The average cost-per-click for Google’s ads, both on the search giant’s own sites and those of its network members, have declined by 8 per cent year-on-year, the company revealed in its Q3 results.
CPC was also down 4 per cent compared to the prior quarter.
However, paid clicks for the quarter increased 26 per cent over Q3 2012. Traffic acquisition costs – the revenue shared with partners – grew to $2.97 billion, up from $2.77 billion in the same quarter last year; an increase of two percentage points compared to Q3 2012.
The company reported revenue of US$14.89 for the quarter, up 12 per cent compared to the same period last year. (Google’s revenue reporting does not take into account traffic acquisition costs of US$2.97.)

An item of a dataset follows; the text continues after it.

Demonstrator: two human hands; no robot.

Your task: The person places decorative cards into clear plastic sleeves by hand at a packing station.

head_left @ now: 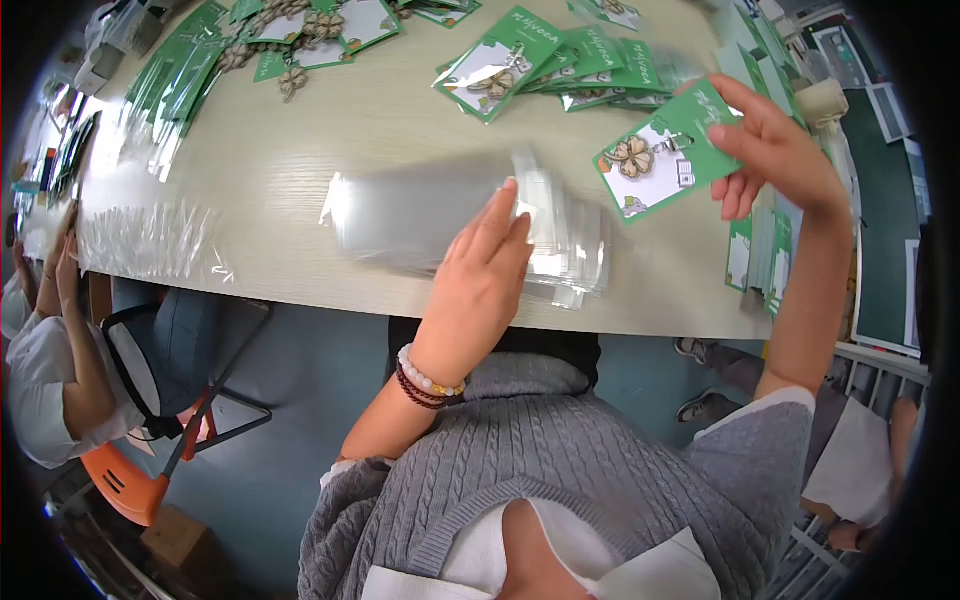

Larry Page: Multi-screen ‘at a scale few imagined’
In earnings remarks, which he also posted to Google Plus, Google CEO Larry Page said that the multi-screen world has arrived “at a scale few imagined”.
“People increasingly have more than one device. And screens are proliferating -- in the home as well as wearable screens like watches and Google Glass.”

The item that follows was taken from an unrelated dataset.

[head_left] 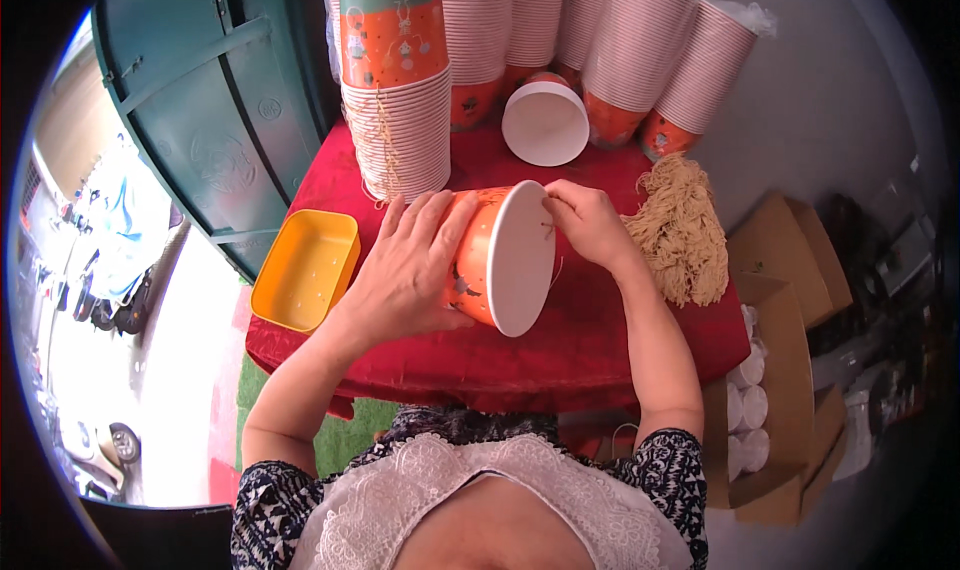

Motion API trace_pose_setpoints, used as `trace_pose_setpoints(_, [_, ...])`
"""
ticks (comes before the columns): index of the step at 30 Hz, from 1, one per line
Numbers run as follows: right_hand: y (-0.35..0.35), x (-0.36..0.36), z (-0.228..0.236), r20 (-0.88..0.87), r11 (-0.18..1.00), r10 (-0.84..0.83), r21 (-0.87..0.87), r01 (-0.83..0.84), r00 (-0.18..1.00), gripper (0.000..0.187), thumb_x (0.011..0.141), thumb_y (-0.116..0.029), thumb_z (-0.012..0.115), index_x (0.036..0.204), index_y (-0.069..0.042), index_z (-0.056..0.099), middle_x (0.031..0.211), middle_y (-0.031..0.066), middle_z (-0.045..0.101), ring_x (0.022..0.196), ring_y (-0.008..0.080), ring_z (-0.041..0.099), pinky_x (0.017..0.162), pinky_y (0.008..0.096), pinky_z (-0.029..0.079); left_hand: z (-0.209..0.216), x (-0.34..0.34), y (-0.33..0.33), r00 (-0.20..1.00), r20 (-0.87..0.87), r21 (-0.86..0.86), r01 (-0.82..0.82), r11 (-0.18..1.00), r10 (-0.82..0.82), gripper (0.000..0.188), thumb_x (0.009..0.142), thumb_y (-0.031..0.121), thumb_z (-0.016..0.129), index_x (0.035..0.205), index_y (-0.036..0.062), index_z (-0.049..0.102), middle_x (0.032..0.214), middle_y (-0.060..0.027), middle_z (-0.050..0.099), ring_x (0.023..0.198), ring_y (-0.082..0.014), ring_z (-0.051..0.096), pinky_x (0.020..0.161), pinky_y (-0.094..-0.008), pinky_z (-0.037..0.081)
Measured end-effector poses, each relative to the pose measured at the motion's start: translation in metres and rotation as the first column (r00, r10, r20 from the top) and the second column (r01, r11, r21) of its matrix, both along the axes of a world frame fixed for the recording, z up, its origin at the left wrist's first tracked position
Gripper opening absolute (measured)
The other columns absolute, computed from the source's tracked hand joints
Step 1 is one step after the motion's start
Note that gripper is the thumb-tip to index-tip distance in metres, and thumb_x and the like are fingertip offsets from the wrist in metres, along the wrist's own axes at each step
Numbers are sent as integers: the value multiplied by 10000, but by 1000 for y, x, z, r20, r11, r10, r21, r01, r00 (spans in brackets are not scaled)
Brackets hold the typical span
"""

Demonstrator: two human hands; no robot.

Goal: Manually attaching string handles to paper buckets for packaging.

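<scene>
My left hand [415, 260] is wrapped round the side of an orange printed paper bucket [476, 255], tilted so its white round end [522, 265] points right. Close against that end, my right hand [590, 225] pinches thumb and finger on a thin string; a small knot-like bit shows at the fingertips, and a pale strand hangs below. Beyond my left hand stands a tall stack of nested paper buckets [397, 135], with tan strings dangling down its side. A heap of tan strings [680, 235] lies right of my right hand.
The table has a red cloth [420, 365]. At left sits a yellow plastic tub [307, 270] with small white bits inside. Another bucket [546, 123] lies on its side before several plastic-wrapped stacks [640, 45]. An open carton [785, 390] with white rolls stands right of the table.
</scene>
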State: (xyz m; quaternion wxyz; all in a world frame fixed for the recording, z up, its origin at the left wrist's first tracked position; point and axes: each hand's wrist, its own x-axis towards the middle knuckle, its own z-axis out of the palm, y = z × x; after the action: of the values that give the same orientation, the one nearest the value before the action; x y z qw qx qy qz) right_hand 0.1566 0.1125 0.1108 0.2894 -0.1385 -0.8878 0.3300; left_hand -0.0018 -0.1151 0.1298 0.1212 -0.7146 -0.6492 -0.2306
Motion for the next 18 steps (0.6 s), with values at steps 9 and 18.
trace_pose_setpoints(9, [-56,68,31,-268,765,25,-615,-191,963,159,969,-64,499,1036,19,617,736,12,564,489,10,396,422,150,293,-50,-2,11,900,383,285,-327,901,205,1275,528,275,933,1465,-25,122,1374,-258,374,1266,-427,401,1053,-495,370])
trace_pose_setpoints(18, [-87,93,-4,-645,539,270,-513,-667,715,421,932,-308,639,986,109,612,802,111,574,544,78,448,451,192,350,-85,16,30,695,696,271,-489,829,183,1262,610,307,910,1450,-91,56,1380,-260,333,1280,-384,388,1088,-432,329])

“When Android was still a skunkworks project, I used to feel kind of guilty visiting the team,” the CEO said. “We were a search company and building a new operating system wasn’t an obvious move to most people. Turns out that was a lot of misplaced guilt! Over 1 billion Android devices have now been activated worldwide – and 1.5M devices are lit up every day.”
Page said he was also “tremendously excited” about Chromebooks – the lightweight notebooks that run Google’s Chrome OS and are focussed on providing access to the company’s cloud-based services.
“As screens multiply, the ability to navigate across them seamlessly becomes more and more important,” Page said.